— YOUR OBJECTIVE —
Below are some lines of data. Return all of them as they are.

— SOURCE MATERIAL —
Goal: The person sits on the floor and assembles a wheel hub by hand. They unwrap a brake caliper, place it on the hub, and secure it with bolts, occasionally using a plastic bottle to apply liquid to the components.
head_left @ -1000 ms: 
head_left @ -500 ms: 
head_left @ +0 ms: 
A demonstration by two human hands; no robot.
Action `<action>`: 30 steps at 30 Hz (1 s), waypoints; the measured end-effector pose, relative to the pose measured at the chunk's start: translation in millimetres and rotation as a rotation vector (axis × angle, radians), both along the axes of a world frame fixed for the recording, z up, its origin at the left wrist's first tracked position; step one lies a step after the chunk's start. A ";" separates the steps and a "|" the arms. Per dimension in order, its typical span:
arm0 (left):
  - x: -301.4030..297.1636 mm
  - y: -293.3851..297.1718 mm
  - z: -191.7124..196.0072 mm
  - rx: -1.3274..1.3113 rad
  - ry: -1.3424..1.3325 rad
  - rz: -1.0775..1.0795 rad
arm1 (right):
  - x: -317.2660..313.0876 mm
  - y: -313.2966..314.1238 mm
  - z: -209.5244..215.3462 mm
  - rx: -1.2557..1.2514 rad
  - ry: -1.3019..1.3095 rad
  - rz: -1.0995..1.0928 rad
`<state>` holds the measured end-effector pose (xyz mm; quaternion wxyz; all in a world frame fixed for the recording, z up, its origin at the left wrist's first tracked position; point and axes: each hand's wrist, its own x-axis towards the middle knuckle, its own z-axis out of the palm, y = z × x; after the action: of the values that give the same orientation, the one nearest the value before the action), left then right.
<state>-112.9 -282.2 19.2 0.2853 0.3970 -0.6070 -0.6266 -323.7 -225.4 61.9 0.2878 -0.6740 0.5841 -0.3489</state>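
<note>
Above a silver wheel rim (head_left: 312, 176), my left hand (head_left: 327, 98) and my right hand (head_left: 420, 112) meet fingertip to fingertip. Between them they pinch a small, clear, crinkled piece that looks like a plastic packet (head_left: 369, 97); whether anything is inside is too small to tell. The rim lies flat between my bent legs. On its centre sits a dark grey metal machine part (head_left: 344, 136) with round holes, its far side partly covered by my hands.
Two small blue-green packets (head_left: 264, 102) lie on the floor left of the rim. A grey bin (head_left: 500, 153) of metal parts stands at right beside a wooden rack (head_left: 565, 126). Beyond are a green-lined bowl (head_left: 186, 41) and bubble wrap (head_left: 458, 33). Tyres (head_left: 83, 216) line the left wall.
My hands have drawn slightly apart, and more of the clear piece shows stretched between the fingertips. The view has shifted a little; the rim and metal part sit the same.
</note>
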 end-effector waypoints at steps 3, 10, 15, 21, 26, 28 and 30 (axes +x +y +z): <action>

— RESULT —
Goal: The person sits on the floor and assembles a wheel hub by hand. They unwrap a brake caliper, place it on the hub, and secure it with bolts, occasionally using a plastic bottle to apply liquid to the components.
head_left @ -1000 ms: 
head_left @ -500 ms: 
head_left @ +0 ms: 
A demonstration by two human hands; no robot.
Action `<action>`: 30 steps at 30 Hz (1 s), waypoints; the measured end-effector pose, relative to the pose measured at the chunk's start: translation in millimetres and rotation as a rotation vector (axis × angle, radians), both along the axes of a world frame fixed for the recording, z up, its origin at the left wrist's first tracked position; step one lies a step after the chunk's start. A ";" separates the steps and a "|" the arms. Per dimension in order, its typical span:
arm0 (left):
  - x: -301.4030..297.1636 mm
  - y: -293.3851..297.1718 mm
  - z: -191.7124..196.0072 mm
  - rx: -1.3274..1.3113 rad
  - ry: -1.3424..1.3325 rad
  - rz: -1.0775..1.0795 rad
arm1 (right):
  - x: -317.2660..313.0876 mm
  - y: -313.2966..314.1238 mm
  - z: -209.5244..215.3462 mm
  - rx: -1.2557..1.2514 rad
  - ry: -1.3019..1.3095 rad
  - rz: -1.0995..1.0928 rad
`<state>` holds the measured end-effector pose (xyz mm; quaternion wxyz; all in a world frame fixed for the recording, z up, its origin at the left wrist's first tracked position; point and axes: each hand's wrist, its own x-axis towards the middle knuckle, its own z-axis out of the palm, y = z × x; after the action: of the values that give the same orientation, the one nearest the value before the action), left then right.
<state>-112.9 -282.2 19.2 0.2853 0.3970 -0.6070 -0.6266 -323.7 -225.4 61.9 0.2878 -0.6740 0.5841 -0.3489</state>
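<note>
Above a silver wheel rim (head_left: 312, 176), my left hand (head_left: 327, 98) and my right hand (head_left: 420, 112) meet fingertip to fingertip. Between them they pinch a small, clear, crinkled piece that looks like a plastic packet (head_left: 369, 97); whether anything is inside is too small to tell. The rim lies flat between my bent legs. On its centre sits a dark grey metal machine part (head_left: 344, 136) with round holes, its far side partly covered by my hands.
Two small blue-green packets (head_left: 264, 102) lie on the floor left of the rim. A grey bin (head_left: 500, 153) of metal parts stands at right beside a wooden rack (head_left: 565, 126). Beyond are a green-lined bowl (head_left: 186, 41) and bubble wrap (head_left: 458, 33). Tyres (head_left: 83, 216) line the left wall.
My hands have drawn slightly apart, and more of the clear piece shows stretched between the fingertips. The view has shifted a little; the rim and metal part sit the same.
</note>
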 end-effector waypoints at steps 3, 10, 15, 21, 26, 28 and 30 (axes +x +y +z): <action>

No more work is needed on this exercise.